As Beethoven got increasingly deaf, he grew more and more explicit in his tempo and expressive instructions. In the first movement he not only asks for Moderato cantabile, molto espressivo but also con amabilatà, and he gives us a movement of piercing beauty and sensuous gentleness. It is hard to really know how Beethoven felt as his world closed in on him, but this movement feels like a backward glimpse to a time when he could still believe the world might offer him some happiness. The sonata form in this movement has its outlines blurred and softened, so that its divisions melt into each other. At the end Beethoven is surely reluctant to part with his ethereal theme.

The Scherzo is terse, witty, sharp-tempered and just a little uncouth. To hear it is like reading one of his letters with their rough and tumble humour, never being quite sure of the dividing line between fun and abuse. The music of the Scherzo alternates between sharply stabbing accents and a wisp of a theme driven forward by a relentless rhythm. The Trio is kept melodically quite featureless, disintegrating into rapid figuration with passing chromatics, like the wind in an empty street.

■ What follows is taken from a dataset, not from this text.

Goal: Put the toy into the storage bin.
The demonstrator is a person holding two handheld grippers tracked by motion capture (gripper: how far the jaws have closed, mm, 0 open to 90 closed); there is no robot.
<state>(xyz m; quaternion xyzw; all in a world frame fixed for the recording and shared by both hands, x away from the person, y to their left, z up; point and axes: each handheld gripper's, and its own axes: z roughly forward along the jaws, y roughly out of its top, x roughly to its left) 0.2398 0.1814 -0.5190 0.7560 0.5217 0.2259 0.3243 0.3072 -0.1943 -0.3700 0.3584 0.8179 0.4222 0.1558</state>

The last movement is like no other he ever wrote. It begins with an operatic scena, three bars of an orchestral introduction Adagio, ma non troppo and a recitative più Adagio followed by several temp changes before the soprano enters with her lamenting Arioso dolente over a throbbing accompaniment. The arioso is heartbreakingly sad; you feel all of Beethoven’s loneliness spilling over into this passionate long-drawn melody. But this is only the beginning of his amazing self-overcoming for now he breaks into a long and elaborate fugue, which for all its intellectual rigour has a core of sensuousness that doubles its effect. Unlike some of his other late fugues there is not so much a sense of struggle as one of triumph at his complete mastery of both himself and his medium. Even now the surprises have not ended, for the soprano returns with her Arioso dolente, with the added injunction Ermattet, klagend, that is exhausted and sorrowing. The glorious theme sounds broken, as though it has gone through a shattering emotional experience. And of course the fugue has to return to resolve everything. This time the theme is inverted and the score clearly states that little by little new life is returning. The upside-down theme is first heard in the middle voice, then the treble and finally the bass and then it is compressed to make it seem three times as fast. Then the pace slackens and slowly Beethoven abandons his fugue and allows the theme to ring out in harmony over a running accompaniment. The final page is a triumphant masterpiece.